[What you should do]
Starting with the line in which "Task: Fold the" appears, give back every line exactly as written until the listing ends, excluding pictures.

-- Opening Marker --

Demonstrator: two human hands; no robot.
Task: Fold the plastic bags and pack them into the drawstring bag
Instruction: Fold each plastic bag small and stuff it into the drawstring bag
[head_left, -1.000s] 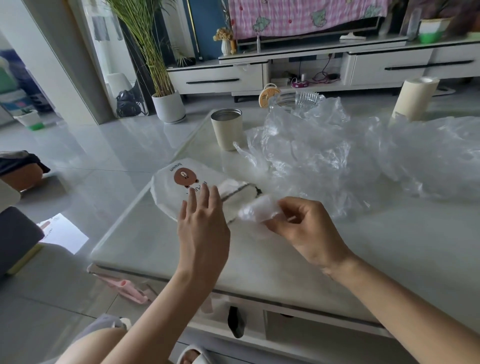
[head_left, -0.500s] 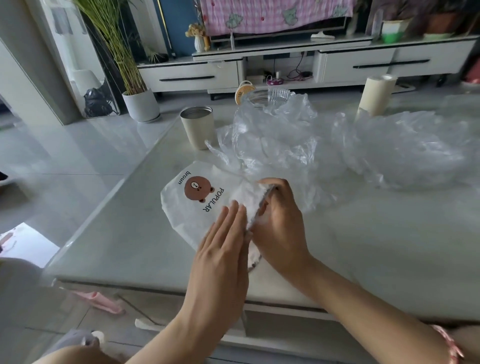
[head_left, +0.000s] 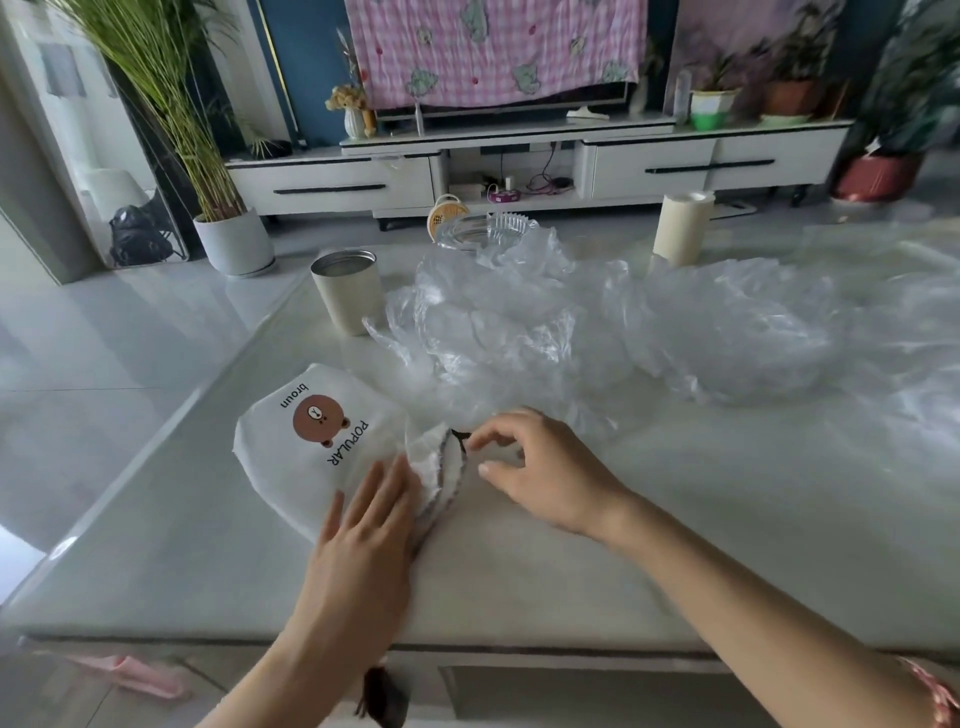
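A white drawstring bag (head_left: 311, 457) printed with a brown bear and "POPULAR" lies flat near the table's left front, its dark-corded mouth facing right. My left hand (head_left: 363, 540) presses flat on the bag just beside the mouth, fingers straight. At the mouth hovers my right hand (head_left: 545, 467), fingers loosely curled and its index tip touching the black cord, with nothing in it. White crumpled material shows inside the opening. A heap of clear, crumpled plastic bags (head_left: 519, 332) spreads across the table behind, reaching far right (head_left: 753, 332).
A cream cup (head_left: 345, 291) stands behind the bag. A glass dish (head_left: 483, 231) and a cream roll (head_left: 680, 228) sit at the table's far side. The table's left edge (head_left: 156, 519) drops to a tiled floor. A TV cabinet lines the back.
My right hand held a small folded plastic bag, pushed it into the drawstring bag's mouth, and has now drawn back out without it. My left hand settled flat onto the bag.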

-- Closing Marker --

[Problem solution]
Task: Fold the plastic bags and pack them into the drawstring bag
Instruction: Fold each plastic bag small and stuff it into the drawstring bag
[head_left, -1.000s] 
[head_left, -0.500s] 
[head_left, +0.000s] 
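A white drawstring bag (head_left: 311, 457) printed with a brown bear and "POPULAR" lies flat near the table's left front, its dark-corded mouth facing right. My left hand (head_left: 363, 540) presses flat on the bag just beside the mouth, fingers straight. At the mouth hovers my right hand (head_left: 545, 467), fingers loosely curled and its index tip touching the black cord, with nothing in it. White crumpled material shows inside the opening. A heap of clear, crumpled plastic bags (head_left: 519, 332) spreads across the table behind, reaching far right (head_left: 753, 332).
A cream cup (head_left: 345, 291) stands behind the bag. A glass dish (head_left: 483, 231) and a cream roll (head_left: 680, 228) sit at the table's far side. The table's left edge (head_left: 156, 519) drops to a tiled floor. A TV cabinet lines the back.
My right hand held a small folded plastic bag, pushed it into the drawstring bag's mouth, and has now drawn back out without it. My left hand settled flat onto the bag.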

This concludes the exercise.